Il pacchetto pensioni sarà approvato con la legge di Bilancio in autunno e potrà contare al massimo su una dote di un miliardo e mezzo. La cifra è stata fatta trapelare ieri dalla maggioranza e dal governo. Tra le misure previste, ci sarà l’«anticipo pensionistico», acronimo «Ape»: i nati tra il 1951 e il 1953 potranno andare in pensione anticipata contraendo un mutuo con banche e assicurazioni. Stanziamento: 600 milioni da parte dello Stato. Tutto il resto dovranno metterlo i lavoratori che intendono scegliere questa strada. Dal governo si continua a ribadire che saranno salvaguardate le pensioni basse e i ceti non abbienti. Un modo per indorare la pillola ai sindacati, e in particolare alla Cgil che, dopo le perplessità iniziali, ha fatto capire di non volerne sapere di un prestito lungo 20 anni e dello scambio tra l’indebitamento con le banche e il ritiro anticipato del lavoro. Un’opposizione che non ha intaccato la determinazione del governo nel perseguire il progetto del sottosegretario alla presidenza del Consiglio Tommaso Nannicini che ha ideato il meccanismo di finanziarizzazione a spese dei lavoratori. Gli interessati a questo esperimento potrebbero essere 350 mila persone nel primo anno di attivazione – il 2017.
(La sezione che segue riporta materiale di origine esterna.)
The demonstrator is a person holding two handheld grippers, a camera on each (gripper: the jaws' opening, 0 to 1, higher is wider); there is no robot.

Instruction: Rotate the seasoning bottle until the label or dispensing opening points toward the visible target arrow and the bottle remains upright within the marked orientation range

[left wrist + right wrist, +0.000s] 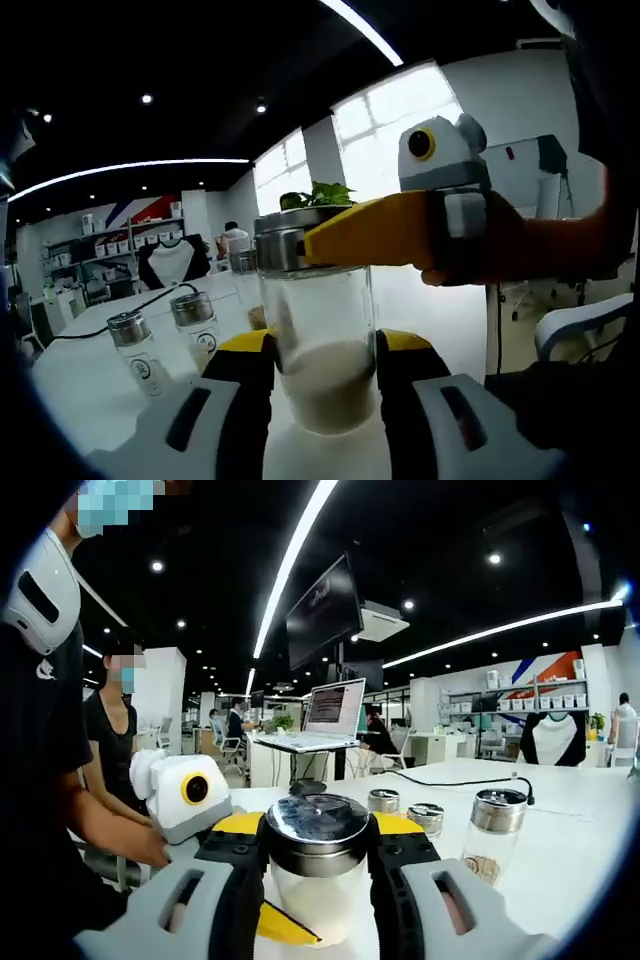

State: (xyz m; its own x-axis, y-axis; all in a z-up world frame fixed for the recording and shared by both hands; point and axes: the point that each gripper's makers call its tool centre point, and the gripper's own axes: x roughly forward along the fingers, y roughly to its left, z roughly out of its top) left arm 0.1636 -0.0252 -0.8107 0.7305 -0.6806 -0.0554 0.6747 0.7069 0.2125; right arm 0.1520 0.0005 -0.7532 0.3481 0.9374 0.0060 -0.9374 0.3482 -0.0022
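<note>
Left gripper (322,365) clamped the bottle (322,350); right gripper (318,850) pinched its cap (318,830); twisting risked loosening that cap.

We see our two handheld grippers: the left gripper (322,375) and right gripper (317,865) share black, yellow-tipped jaws on pale grey bodies with dark slots.
</note>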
Il 4 agosto scorso l’Ufficio parlamentare di bilancio ha analizzato le ragioni e le finalità di una misura che può cambiare il sistema pensionistico italiano in maniera significativa. I tecnici sostengono che con l’Ape «ogni lavoratore sarebbe chiamato a sostenere in prima persona i costi del suo accesso anticipato alla pensione», con l’aiuto statale che scatterebbe solo a favore dei «redditi più bassi». Se non fosse già abbastanza chiaro, l’Ape risulta «meno conveniente per il lavoratore» e comportare «un minore coinvolgimento dei conti pubblici». In pratica: il governo non intende cambiare la riforma Fornero, non ha i soldi per coprire i prossimi esodati che la sciagurata riforma continuerà a produrre a getto continuo. L’Ape serve ad ammortizzare il costo di questo provvedimento facendolo pagare agli ignari lavoratori che desiderano andare in pensione anticipata. Pagando i debiti con le banche finché resteranno in vita. Per salvare i conti non solo è stata allungata l’età pensionabile, come nessuno in Europa; non solo è stata compromessa ancora di più l’occupazione giovanile (15-24 e 25-49 anni); ora si manda in pensione chi ha 63 anni, 3 anni e sette mesi prima rispetto a quanto stabilito dalla legge. A sue spese.

Tra le altre misure previste dal pacchetto governativo ci sono le ricongiunzioni gratuite e l’aumento delle quattordicesime per gli assegni bassi. Nell’ultimo incontro governo-sindacati il ministro del Lavoro Giuliano Poletti aveva assicurato che le risorse che il governo era impegnato a reperire sarebbero state «rilevanti». Si tratta di un «rilevante striminzito», l’ironico commento della Cgil ieri su twitter. La Uil ha fissato a 2,5 miliardi di euro la cifra giudicata più «equa» per le correzioni alla legge Monti-Fornero, l’ampliamento della platea dei lavori usuranti, la gratutità delle ricongiunzioni- «Risorse che possono essere facilmente reperite nelle pieghe di un bilancio che si può giovare degli eccezionali risparmi realizzati sulla previdenza» sostiene il segretario confederale della Uil Domenico Proietti. «Mettere solo 1,5 miliardi sarebbe iniquo» ha ribadito il segretario confederale della Cisl Maurizio Petriccioli. L’annuncio del governo sembra essere fatto apposta per saggiare la risposta dei sindacati che torneranno a sedersi al tavolo della concertazione «nei prossimi giorni». Per Cesare Damiano (Pd), presidente della Commissione Lavoro alla Camera, le risorse da mettere sulle pensioni ammontano ad almeno 2 miliardi di euro se si vogliono anche affrontare i problemi della No tax area e della quattordicesima per i pensionati e delle ricongiunzioni gratuite.